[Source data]
== == ==

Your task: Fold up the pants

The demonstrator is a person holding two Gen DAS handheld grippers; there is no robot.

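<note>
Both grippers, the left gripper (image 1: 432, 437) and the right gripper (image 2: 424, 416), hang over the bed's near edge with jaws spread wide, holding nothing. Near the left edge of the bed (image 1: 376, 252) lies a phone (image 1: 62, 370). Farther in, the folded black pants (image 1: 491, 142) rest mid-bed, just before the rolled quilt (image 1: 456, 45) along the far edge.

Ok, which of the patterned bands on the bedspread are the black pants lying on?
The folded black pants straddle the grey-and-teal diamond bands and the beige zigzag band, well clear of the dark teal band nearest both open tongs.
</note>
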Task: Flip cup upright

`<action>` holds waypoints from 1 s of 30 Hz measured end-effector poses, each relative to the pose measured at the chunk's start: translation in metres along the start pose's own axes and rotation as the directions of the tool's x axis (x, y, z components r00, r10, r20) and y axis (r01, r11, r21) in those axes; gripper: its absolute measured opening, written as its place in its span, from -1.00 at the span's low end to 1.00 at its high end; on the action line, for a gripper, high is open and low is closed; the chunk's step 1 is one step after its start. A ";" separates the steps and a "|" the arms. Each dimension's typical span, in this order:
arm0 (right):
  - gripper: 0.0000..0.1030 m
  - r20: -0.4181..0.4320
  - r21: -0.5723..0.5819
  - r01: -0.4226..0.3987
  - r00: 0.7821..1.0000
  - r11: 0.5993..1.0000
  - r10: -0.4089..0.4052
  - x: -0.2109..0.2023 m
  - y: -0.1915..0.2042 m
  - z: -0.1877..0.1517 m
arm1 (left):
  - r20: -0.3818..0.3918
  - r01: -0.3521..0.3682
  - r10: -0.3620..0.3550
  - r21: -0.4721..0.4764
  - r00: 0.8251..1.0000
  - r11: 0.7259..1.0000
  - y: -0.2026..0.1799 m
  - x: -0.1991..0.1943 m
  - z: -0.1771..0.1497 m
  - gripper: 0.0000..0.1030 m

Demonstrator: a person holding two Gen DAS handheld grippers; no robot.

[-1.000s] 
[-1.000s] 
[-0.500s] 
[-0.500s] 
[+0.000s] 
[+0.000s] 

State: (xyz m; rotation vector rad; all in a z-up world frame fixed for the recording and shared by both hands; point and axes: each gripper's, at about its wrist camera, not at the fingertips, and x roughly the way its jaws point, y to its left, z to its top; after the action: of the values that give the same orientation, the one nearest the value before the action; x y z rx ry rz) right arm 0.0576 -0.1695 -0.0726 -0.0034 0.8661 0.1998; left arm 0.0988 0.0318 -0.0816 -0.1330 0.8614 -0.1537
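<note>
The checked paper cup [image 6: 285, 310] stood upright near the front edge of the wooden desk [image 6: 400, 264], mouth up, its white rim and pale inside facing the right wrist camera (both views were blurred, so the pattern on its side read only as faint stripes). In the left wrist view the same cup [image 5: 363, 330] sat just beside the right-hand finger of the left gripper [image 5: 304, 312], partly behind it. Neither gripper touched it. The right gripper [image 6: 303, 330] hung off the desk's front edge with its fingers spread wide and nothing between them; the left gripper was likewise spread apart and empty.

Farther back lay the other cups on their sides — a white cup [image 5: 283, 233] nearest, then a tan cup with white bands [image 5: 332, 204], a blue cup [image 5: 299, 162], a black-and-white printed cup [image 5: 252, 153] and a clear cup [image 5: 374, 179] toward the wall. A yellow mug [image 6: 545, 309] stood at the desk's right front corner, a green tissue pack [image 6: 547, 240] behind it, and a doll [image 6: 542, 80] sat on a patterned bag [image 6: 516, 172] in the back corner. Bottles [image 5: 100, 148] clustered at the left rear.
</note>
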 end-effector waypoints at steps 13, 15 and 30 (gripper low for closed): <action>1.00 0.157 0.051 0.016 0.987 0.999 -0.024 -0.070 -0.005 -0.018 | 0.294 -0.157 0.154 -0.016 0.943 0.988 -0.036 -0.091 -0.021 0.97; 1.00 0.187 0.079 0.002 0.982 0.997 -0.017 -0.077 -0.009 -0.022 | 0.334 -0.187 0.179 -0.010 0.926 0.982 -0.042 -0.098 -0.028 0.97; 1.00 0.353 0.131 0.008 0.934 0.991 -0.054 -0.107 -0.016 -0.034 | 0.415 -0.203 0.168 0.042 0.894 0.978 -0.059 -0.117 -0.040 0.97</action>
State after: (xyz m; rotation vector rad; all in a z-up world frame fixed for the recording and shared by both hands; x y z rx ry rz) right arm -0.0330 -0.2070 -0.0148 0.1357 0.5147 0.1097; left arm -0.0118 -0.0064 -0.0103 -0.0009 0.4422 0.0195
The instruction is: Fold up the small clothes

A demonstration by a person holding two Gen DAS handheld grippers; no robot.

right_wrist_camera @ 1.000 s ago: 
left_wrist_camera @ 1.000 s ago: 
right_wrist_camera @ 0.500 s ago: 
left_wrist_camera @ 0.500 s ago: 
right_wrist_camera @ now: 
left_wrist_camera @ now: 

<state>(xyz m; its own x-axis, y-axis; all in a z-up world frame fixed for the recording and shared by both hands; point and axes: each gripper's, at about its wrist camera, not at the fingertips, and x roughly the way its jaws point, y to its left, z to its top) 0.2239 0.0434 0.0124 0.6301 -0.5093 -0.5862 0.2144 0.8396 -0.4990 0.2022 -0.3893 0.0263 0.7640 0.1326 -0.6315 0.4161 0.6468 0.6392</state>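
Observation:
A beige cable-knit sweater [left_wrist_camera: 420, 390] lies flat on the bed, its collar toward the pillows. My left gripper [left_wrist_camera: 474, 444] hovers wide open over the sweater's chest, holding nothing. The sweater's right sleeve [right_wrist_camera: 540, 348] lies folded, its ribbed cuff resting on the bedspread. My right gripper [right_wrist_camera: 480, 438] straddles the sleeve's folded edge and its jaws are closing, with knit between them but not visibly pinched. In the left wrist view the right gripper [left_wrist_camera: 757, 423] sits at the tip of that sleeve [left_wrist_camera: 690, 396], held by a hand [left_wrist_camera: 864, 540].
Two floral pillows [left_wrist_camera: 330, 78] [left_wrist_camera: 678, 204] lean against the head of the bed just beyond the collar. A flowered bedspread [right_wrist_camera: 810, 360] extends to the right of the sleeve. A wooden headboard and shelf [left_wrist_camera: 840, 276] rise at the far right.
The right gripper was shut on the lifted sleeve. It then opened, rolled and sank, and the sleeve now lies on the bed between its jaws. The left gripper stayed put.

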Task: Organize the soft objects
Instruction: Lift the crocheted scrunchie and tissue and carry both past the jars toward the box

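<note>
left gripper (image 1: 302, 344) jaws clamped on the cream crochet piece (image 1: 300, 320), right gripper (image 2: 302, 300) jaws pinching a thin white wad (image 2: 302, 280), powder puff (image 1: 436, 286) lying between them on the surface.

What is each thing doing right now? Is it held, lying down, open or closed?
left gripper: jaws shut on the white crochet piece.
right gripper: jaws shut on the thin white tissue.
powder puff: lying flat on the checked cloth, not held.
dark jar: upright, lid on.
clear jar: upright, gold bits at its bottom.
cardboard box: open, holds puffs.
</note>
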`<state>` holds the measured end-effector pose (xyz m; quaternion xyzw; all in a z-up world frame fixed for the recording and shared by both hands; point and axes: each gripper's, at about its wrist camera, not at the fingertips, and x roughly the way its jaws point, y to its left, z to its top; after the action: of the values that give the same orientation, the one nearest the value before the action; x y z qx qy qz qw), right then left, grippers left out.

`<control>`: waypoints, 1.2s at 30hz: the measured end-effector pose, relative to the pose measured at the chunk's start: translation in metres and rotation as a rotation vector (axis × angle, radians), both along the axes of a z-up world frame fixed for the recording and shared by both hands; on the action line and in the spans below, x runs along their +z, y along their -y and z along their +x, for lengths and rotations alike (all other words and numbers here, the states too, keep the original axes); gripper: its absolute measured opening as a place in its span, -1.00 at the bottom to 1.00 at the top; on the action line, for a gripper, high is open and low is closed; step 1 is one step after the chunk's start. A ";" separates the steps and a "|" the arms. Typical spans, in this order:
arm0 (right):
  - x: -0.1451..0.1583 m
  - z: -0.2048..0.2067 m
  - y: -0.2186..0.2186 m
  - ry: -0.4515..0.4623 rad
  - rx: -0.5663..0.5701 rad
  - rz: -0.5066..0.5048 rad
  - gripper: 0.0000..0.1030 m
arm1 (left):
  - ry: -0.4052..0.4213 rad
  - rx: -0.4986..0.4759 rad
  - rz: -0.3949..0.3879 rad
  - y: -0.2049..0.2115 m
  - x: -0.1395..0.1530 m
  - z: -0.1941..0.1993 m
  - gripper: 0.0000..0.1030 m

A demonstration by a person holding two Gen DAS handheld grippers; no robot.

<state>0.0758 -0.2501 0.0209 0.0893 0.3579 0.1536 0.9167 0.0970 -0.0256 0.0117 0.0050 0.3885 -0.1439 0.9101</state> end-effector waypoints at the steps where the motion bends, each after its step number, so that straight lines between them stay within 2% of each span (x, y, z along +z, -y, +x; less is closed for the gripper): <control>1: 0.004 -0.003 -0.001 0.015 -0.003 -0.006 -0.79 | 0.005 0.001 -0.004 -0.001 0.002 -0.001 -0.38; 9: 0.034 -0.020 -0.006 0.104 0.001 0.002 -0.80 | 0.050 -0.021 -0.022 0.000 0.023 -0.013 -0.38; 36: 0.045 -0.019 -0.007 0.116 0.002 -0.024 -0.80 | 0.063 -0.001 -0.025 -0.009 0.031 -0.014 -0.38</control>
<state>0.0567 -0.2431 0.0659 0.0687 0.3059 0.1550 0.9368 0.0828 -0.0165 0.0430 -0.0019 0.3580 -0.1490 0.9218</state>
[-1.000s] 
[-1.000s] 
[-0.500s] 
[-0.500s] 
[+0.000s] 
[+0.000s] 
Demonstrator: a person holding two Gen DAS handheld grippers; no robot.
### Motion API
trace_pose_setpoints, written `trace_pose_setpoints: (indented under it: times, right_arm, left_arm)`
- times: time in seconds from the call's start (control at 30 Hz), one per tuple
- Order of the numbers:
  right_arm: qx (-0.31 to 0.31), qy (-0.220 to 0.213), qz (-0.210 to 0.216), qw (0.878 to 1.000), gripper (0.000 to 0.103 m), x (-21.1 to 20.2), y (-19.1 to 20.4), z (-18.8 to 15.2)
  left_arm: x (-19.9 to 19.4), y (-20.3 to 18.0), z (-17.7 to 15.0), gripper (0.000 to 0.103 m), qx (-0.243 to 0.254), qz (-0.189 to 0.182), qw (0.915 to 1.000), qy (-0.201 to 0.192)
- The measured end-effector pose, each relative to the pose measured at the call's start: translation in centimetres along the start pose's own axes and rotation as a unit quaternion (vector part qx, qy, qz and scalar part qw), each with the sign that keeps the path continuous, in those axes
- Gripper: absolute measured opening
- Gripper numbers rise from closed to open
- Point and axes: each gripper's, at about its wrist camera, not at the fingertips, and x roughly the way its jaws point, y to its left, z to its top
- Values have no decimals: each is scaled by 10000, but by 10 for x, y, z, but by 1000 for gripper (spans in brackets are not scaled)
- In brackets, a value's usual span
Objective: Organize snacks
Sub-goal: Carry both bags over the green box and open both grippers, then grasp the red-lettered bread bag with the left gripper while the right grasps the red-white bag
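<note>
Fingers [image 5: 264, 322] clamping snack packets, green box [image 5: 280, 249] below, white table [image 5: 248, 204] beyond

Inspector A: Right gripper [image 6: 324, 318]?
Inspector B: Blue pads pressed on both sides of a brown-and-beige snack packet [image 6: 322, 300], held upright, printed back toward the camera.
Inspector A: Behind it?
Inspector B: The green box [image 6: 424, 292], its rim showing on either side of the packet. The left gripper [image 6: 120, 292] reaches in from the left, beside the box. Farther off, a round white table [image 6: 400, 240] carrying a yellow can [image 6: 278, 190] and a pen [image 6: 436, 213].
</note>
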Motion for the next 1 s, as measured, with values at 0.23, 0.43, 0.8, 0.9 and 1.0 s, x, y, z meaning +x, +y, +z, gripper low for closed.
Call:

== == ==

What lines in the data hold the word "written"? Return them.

`<action>` holds waypoints from 1 s of 30 Hz measured end-effector poses, each relative to the pose measured at the chunk's start: translation in metres along the start pose's own axes and rotation as the directions of the tool's x axis (x, y, z components r00, r10, r20) and y axis (r01, r11, r21) in those axes; gripper: its absolute measured opening, written as its place in its span, from -1.00 at the span's low end to 1.00 at its high end; on the action line, for a gripper, high is open and low is closed; the chunk's step 1 is one step after its start. A ";" separates the steps and a "|" the arms. Each dimension's typical span, in this order:
trace_pose_setpoints, written `trace_pose_setpoints: (indented under it: times, right_arm, left_arm)`

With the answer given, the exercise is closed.